▼

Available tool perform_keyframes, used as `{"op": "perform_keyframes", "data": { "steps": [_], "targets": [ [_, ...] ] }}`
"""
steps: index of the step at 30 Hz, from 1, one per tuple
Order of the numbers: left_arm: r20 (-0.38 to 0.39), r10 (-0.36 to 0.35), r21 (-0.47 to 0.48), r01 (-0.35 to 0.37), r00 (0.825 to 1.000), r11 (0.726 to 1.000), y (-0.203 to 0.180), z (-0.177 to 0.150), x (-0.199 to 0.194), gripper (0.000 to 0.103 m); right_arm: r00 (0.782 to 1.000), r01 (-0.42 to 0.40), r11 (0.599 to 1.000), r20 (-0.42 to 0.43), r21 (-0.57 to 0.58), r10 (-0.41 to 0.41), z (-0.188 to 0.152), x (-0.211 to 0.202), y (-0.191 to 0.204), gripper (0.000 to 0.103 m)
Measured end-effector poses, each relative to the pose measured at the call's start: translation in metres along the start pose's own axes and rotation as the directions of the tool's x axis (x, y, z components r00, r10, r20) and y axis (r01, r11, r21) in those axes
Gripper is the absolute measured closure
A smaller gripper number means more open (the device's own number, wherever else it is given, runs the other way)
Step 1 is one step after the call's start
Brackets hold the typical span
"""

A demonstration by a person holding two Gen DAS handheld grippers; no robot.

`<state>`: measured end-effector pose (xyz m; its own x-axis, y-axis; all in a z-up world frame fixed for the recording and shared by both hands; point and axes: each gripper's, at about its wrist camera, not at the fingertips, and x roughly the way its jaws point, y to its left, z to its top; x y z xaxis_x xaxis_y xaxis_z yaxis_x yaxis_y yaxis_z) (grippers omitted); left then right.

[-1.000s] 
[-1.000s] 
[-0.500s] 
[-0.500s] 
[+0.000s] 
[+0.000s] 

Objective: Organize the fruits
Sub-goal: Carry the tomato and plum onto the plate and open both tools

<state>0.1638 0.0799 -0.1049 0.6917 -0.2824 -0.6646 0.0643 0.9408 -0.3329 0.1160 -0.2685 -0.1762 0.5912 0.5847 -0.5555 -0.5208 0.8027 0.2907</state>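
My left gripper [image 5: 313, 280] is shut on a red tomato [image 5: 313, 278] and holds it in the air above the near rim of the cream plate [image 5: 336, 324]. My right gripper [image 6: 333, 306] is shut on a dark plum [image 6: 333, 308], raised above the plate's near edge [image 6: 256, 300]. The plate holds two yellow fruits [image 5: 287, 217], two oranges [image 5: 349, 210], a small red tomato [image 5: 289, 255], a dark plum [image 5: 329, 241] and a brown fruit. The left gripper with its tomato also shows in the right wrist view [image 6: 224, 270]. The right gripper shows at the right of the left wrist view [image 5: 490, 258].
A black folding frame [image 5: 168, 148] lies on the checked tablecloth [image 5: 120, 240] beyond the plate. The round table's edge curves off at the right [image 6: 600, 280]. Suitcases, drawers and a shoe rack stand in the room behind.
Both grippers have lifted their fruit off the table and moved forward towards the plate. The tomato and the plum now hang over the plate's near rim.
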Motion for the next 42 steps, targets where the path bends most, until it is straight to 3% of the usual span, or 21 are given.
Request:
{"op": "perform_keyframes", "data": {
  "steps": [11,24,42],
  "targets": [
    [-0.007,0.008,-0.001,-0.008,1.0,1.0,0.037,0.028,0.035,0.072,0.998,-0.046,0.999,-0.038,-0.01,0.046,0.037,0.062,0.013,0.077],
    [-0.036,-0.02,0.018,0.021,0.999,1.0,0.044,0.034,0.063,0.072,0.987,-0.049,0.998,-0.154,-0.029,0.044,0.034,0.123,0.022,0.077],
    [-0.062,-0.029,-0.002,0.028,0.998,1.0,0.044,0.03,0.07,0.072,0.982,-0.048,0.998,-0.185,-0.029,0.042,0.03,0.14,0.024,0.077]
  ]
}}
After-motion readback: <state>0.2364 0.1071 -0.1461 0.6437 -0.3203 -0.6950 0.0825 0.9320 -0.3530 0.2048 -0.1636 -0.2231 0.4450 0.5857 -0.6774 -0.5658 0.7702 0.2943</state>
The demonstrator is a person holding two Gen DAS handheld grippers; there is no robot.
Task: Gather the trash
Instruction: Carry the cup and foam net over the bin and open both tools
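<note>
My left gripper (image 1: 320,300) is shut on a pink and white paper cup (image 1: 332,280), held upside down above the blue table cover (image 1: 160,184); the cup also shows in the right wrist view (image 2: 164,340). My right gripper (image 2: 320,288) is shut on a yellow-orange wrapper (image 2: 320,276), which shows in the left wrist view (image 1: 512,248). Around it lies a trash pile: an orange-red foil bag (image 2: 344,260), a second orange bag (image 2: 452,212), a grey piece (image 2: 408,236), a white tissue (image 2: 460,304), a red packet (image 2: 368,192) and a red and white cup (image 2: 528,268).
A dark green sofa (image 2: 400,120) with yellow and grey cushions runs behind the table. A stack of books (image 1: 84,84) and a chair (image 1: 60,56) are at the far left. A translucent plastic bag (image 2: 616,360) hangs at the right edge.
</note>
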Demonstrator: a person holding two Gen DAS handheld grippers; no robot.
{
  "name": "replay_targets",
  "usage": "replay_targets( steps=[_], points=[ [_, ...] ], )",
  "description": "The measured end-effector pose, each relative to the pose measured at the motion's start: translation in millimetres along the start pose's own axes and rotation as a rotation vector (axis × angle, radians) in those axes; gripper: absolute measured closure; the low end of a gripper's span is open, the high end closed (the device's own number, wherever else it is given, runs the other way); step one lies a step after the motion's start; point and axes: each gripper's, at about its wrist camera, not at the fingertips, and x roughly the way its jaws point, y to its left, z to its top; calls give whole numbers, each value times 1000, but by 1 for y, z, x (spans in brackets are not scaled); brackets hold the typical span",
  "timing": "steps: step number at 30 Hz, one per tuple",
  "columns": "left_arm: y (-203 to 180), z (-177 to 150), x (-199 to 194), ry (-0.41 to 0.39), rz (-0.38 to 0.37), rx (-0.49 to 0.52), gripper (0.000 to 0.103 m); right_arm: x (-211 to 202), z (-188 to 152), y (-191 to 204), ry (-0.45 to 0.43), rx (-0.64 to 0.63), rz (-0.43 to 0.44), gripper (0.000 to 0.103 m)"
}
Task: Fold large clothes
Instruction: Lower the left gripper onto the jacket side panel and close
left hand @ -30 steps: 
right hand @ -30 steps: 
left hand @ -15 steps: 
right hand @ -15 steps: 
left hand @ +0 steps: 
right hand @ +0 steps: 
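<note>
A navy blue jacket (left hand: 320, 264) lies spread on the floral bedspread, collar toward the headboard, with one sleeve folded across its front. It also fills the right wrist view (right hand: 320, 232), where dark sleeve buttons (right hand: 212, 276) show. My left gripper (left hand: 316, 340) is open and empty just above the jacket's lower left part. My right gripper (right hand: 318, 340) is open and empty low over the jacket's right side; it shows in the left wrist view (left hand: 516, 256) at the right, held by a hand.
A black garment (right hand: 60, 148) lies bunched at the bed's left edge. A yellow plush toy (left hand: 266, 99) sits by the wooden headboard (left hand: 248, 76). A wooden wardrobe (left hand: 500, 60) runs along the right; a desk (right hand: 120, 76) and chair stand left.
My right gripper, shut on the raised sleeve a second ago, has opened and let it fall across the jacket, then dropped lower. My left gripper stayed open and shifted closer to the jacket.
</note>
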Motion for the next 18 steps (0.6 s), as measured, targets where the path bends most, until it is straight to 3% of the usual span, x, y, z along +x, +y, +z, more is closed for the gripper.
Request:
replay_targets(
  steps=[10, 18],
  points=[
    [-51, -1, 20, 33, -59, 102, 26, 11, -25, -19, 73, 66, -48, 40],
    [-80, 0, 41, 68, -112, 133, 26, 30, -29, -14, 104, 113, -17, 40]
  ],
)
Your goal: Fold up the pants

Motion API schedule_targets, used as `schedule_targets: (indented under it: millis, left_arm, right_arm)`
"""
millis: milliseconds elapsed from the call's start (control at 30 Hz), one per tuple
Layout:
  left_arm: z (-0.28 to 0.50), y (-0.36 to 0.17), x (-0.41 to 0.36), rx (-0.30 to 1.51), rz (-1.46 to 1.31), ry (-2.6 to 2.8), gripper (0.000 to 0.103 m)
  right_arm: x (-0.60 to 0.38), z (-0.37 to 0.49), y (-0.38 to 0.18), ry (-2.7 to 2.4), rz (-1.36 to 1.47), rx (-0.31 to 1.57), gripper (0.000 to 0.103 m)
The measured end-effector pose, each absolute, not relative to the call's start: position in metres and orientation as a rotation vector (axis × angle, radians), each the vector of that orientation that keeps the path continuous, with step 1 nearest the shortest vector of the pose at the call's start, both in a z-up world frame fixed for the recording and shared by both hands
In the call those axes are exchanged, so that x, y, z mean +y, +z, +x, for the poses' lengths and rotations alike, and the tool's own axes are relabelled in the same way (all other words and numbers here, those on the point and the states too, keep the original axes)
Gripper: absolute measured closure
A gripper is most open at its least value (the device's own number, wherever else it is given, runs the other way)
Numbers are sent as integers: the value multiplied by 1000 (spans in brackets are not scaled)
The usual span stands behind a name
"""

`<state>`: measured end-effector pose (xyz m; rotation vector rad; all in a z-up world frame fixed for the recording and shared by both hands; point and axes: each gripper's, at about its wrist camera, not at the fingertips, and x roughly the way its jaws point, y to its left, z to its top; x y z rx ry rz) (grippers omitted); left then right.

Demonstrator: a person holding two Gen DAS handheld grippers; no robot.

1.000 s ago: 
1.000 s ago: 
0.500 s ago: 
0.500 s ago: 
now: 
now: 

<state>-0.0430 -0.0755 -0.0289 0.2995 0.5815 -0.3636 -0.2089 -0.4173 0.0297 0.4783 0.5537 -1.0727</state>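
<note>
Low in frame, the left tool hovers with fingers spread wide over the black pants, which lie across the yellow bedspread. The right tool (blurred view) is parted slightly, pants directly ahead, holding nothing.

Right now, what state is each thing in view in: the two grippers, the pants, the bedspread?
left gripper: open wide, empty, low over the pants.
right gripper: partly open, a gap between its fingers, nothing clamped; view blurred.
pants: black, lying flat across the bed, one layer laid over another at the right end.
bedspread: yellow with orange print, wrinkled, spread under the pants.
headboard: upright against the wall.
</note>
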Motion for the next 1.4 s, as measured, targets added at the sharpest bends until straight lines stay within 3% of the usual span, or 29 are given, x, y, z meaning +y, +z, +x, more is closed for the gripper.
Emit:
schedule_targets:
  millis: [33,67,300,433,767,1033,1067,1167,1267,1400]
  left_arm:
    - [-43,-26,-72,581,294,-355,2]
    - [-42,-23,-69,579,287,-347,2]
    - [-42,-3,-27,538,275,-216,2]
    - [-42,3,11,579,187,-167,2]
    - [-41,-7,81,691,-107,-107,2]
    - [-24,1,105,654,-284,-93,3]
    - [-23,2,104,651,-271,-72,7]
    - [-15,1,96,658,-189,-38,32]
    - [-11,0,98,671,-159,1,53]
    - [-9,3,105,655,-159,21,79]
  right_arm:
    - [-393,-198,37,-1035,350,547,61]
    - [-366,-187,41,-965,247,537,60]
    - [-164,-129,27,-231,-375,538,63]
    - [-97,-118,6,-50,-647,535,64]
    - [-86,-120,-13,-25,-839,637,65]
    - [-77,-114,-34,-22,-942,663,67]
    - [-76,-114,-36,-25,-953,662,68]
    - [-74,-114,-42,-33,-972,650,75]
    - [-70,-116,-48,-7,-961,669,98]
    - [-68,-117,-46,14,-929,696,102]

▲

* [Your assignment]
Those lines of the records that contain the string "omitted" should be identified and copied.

* [Solution to the exercise]
`<state>`: measured end-effector pose (xyz m; its own x-axis, y-axis; all in a z-up world frame fixed for the recording and shared by both hands; point and axes: each gripper's, at about its wrist camera, not at the fingertips, and x roughly the way its jaws point, y to its left, z to its top; x y z xaxis_x xaxis_y xaxis_z yaxis_x yaxis_y yaxis_z) (grippers omitted); left then right.
`<state>`: measured end-effector pose (xyz m; rotation vector rad; all in a z-up world frame fixed for the recording and shared by both hands; point and axes: each gripper's, at about its wrist camera, not at the fingertips, and x roughly the way its jaws point, y to its left, z to its top; x y z rx ry rz) (grippers omitted); left then right.

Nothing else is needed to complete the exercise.